SILVIO OSIAS
Bacurau é forte acontecimento político e é grande cinema!
Publicado em 19/08/2019 às 7:04 | Atualizado em 30/08/2021 às 20:40
Foi na sexta-feira (16), no Festival de Gramado, a primeira exibição pública de Bacurau no Brasil.
No sábado (17), o filme de Kleber Mendonça Filho e Juliano Dornelles foi exibido em pré-estreia em várias cidades (João Pessoa entre elas).
A estreia será no dia 29, mas, nesta quarta (21), haverá outra pré em João Pessoa, já com lotação esgotada.
O Som ao Redor, 2012.
Aquarius, 2016.
Bacurau, 2019.
Kleber Mendonça Filho - que li tanto no Jornal do Commercio, que foi lá na Cultura do Paço Alfândega debater comigo e com Jomard Muniz de Britto o livro de Antônio Barreto Neto, que encontro no backstage do show de Caetano Veloso no Recife - é um dos grandes cineastas do mundo.
Assim, bem perto da gente, fazendo filmes que arrebatam as plateias onde quer que sejam exibidos.
Bacurau é uma experiência impactante.
Sabem aquela coisa? No dia em que vi o novo Tarantino, comprei ingresso (físico) antecipado e lá fui eu, no sábado à noite, para a sessão única numa sala de shopping. Não vi ninguém conhecido na plateia. Havia uma moçada que riu e vibrou com algumas cenas e aplaudiu entusiasmada na hora dos créditos finais.
Antes do conteúdo, a forma. Se há algo que me impressiona imensamente em Kleber é o domínio absoluto que ele tem do seu ofício. O cineasta está no grupo dos que migraram com êxito da crítica para a direção. Antes de qualquer coisa, aos cinéfilos, Kleber proporciona um grande prazer estético.
Bacurau é filme realizado por quem pensa o cinema. A habilíssima manipulação dos gêneros, a construção de climas, a tensão permanente, o uso de trilhas preexistentes, o diálogo com o passado (do cinema) e a rara capacidade de atualizá-lo - tudo junto e misturado para levar o espectador à catarse final.
Li em algum lugar que o conteúdo de Bacurau é claro como a água. Sim, a água que falta no Nordeste brasileiro de ontem e de hoje e que, fatalmente, faltará no de amanhã. As vozes de Gal, Sérgio Ricardo e Vandré falam sobre o cinema do Brasil dos anos 1960 (Brasil Ano 2000, Deus e o Diabo, Augusto Matraga) e conectam passado, presente e futuro.
Pensei em filmes do Cinema Novo que permanecem assustadoramente atuais. Mas sei que eles são herméticos. O filme de Kleber se passa num futuro próximo e conversa com a gente sobre o presente. Essa conversa é direta, só não entende quem não quer entender. Esse lugarejo chamado Bacurau sintetiza no micro o que vemos no macro.

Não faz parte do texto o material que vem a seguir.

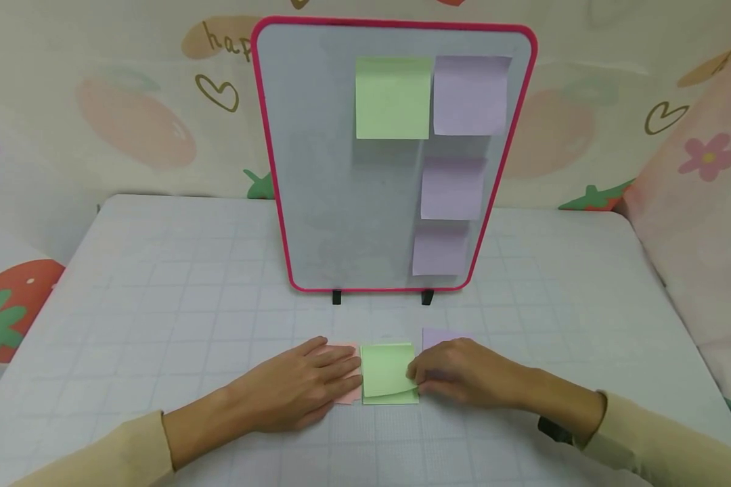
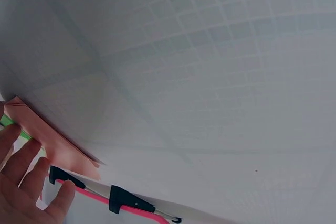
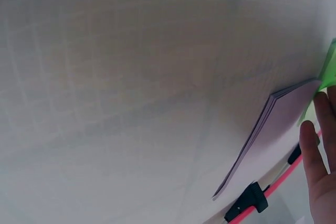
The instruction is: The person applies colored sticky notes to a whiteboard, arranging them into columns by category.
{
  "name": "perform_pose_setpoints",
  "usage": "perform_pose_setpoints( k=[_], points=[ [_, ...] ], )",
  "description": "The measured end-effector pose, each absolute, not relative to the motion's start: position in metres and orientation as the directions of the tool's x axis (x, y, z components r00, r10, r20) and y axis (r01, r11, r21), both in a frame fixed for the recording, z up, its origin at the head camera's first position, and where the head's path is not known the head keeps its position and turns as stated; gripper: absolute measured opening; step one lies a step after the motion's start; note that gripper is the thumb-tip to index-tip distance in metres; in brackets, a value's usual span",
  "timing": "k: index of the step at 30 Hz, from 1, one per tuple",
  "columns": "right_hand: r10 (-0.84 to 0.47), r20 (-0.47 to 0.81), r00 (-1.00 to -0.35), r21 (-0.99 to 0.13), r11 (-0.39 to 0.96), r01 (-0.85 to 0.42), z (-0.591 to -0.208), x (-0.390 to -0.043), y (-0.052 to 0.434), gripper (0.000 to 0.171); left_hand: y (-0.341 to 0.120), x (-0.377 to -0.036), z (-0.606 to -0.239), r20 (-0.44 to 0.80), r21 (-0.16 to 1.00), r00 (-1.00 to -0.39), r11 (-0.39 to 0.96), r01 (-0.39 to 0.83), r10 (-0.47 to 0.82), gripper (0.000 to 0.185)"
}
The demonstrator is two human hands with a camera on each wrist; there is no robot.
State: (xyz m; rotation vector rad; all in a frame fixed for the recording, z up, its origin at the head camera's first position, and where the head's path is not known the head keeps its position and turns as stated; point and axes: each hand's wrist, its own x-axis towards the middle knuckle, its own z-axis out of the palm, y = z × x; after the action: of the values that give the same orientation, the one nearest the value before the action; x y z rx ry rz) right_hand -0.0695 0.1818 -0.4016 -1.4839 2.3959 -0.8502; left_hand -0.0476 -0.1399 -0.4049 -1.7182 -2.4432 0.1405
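Three pads of sticky notes lie in a row on the gridded surface (image 1: pixel 158 284) – a pink pad (image 1: pixel 348 396) on the left, a green pad (image 1: pixel 388 373) in the middle and a purple pad (image 1: pixel 440 336) on the right. The left hand (image 1: pixel 298 389) rests flat on the pink pad, fingers straight, their tips at the green pad's left edge. The right hand (image 1: pixel 463 375) pinches the top green sheet at its right edge, its lower corner curling up. Behind stands a pink-framed whiteboard (image 1: pixel 317 169) – it carries one green note (image 1: pixel 392 98) and three purple notes (image 1: pixel 470 96)
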Motion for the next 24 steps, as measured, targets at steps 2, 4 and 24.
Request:
perform_pose_setpoints(
  k=[2, 4, 24],
  points=[
    [-0.862, 0.103, -0.496, -0.584, 0.351, -0.732, -0.4013, -0.0698, 0.1818, 0.008, -0.1398, -0.0475, -0.4051, 0.069, -0.159, -0.333, 0.34, 0.927, 0.94, 0.049],
    [-0.854, 0.087, -0.513, -0.596, 0.367, -0.714, -0.4007, -0.0697, 0.1814, 0.007, -0.1397, -0.0474, -0.4054, 0.07, -0.159, -0.333, 0.34, 0.927, 0.94, 0.049],
    [-0.754, 0.27, -0.599, -0.568, 0.377, -0.731, -0.3987, -0.0725, 0.1779, 0.009, -0.1405, -0.0458, -0.4037, 0.086, -0.115, -0.292, 0.301, 0.947, 0.952, 0.047]
  ],
)
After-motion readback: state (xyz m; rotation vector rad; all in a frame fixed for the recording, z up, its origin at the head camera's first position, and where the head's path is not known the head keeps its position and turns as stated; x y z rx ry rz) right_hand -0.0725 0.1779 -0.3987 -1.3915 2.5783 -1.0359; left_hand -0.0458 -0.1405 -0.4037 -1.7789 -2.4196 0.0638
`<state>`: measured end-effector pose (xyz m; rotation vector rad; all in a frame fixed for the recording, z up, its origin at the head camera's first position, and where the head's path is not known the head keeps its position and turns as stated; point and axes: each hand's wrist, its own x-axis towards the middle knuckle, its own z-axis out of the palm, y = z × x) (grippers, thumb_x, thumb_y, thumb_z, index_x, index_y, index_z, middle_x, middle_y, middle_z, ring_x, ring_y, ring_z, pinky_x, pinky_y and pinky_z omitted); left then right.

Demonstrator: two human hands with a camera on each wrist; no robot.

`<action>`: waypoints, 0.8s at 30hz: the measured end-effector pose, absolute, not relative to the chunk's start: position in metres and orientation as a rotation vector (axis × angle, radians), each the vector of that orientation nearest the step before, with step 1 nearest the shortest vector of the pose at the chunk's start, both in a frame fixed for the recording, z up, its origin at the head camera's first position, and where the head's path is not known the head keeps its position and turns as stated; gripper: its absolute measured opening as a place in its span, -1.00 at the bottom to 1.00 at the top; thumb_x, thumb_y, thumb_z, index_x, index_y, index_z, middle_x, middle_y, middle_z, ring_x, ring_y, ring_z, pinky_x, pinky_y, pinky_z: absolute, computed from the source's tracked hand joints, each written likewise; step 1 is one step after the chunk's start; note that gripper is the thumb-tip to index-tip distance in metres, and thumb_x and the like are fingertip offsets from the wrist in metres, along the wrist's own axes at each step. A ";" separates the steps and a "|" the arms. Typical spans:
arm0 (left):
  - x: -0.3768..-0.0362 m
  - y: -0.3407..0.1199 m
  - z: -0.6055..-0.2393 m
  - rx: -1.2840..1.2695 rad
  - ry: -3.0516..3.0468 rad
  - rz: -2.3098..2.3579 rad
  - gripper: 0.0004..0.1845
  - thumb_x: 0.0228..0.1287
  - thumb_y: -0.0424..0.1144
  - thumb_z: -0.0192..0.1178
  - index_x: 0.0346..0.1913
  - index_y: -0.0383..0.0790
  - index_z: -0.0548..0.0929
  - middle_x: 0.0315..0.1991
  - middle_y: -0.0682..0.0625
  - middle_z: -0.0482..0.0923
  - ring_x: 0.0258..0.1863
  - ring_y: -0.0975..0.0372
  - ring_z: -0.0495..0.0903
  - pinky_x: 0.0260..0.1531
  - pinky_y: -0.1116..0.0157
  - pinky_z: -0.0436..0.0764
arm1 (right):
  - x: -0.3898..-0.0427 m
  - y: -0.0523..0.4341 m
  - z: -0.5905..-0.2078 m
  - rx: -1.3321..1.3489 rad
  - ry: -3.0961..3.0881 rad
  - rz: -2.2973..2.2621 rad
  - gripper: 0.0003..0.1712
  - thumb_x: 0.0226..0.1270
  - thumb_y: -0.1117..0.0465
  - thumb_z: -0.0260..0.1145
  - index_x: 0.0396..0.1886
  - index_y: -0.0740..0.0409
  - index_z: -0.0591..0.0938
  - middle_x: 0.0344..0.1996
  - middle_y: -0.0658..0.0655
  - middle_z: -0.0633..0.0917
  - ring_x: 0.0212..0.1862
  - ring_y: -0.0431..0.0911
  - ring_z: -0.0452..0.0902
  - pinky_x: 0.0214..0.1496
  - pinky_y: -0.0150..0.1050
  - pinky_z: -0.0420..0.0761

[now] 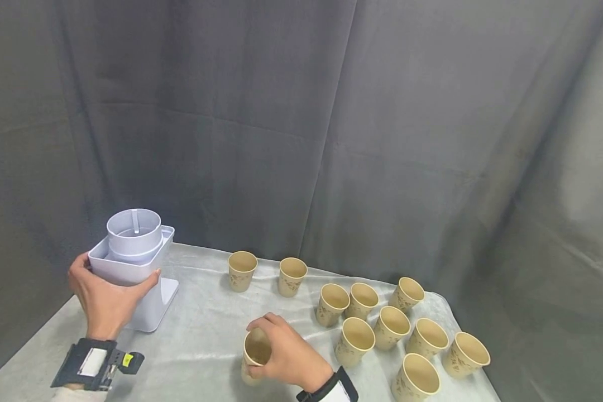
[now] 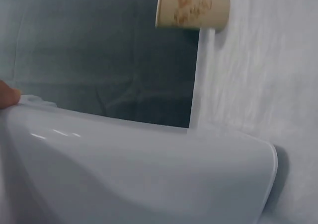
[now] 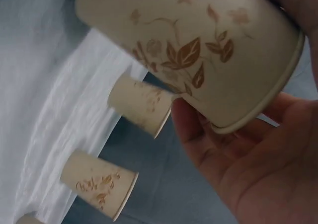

Aterroriza o instante (instante mesmo) em que vemos, na tela da TV, a notícia sobre as execuções no centro de São Paulo.
Bacurau está sendo chamado de cinema de resistência. Sua estreia - e isto é de suma importância - ocorre no momento em que o governo brasileiro tenta dizimar a produção nacional de audiovisual. O filme de Kleber Mendonça Filho e Juliano Dornelles é um eloquente contraponto a esta ameaça.
É resistência como produto, é resistência como chamado à luta.
Bacurau é um significativo acontecimento político.
Mas é também um acontecimento estético.
É o que permitirá que atravesse o tempo como grande cinema.